# WHAT TO DO
Print out the data below in full and exactly, skipping the pictures.

# DATA EXTRACT
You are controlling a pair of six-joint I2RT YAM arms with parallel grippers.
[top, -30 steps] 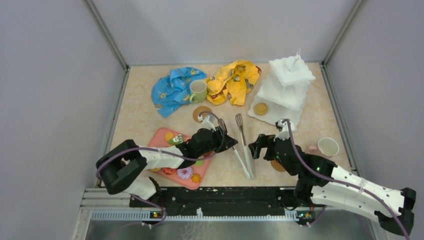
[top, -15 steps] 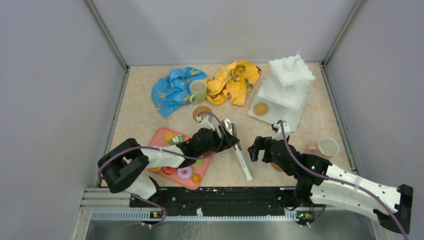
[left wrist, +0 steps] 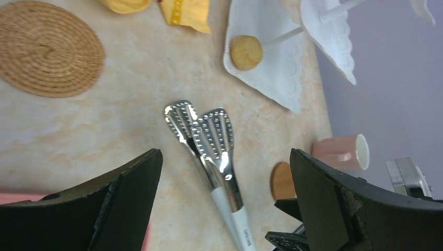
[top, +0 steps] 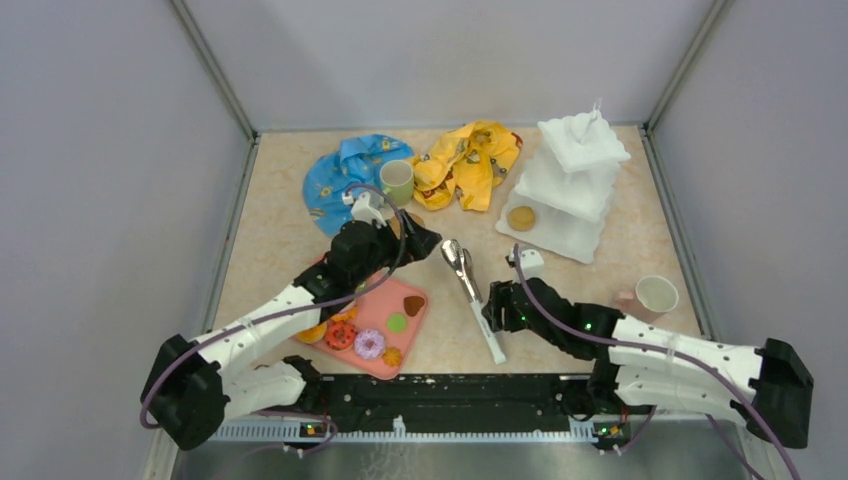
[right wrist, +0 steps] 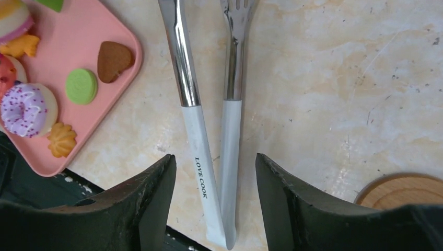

# EXERCISE ANSWER
You are controlling a pair of six-joint I2RT YAM arms with parallel grippers.
[top, -30 steps] 
[top, -15 steps] 
[left wrist, +0 steps] 
[top, +0 steps] 
[right wrist, +0 steps] 

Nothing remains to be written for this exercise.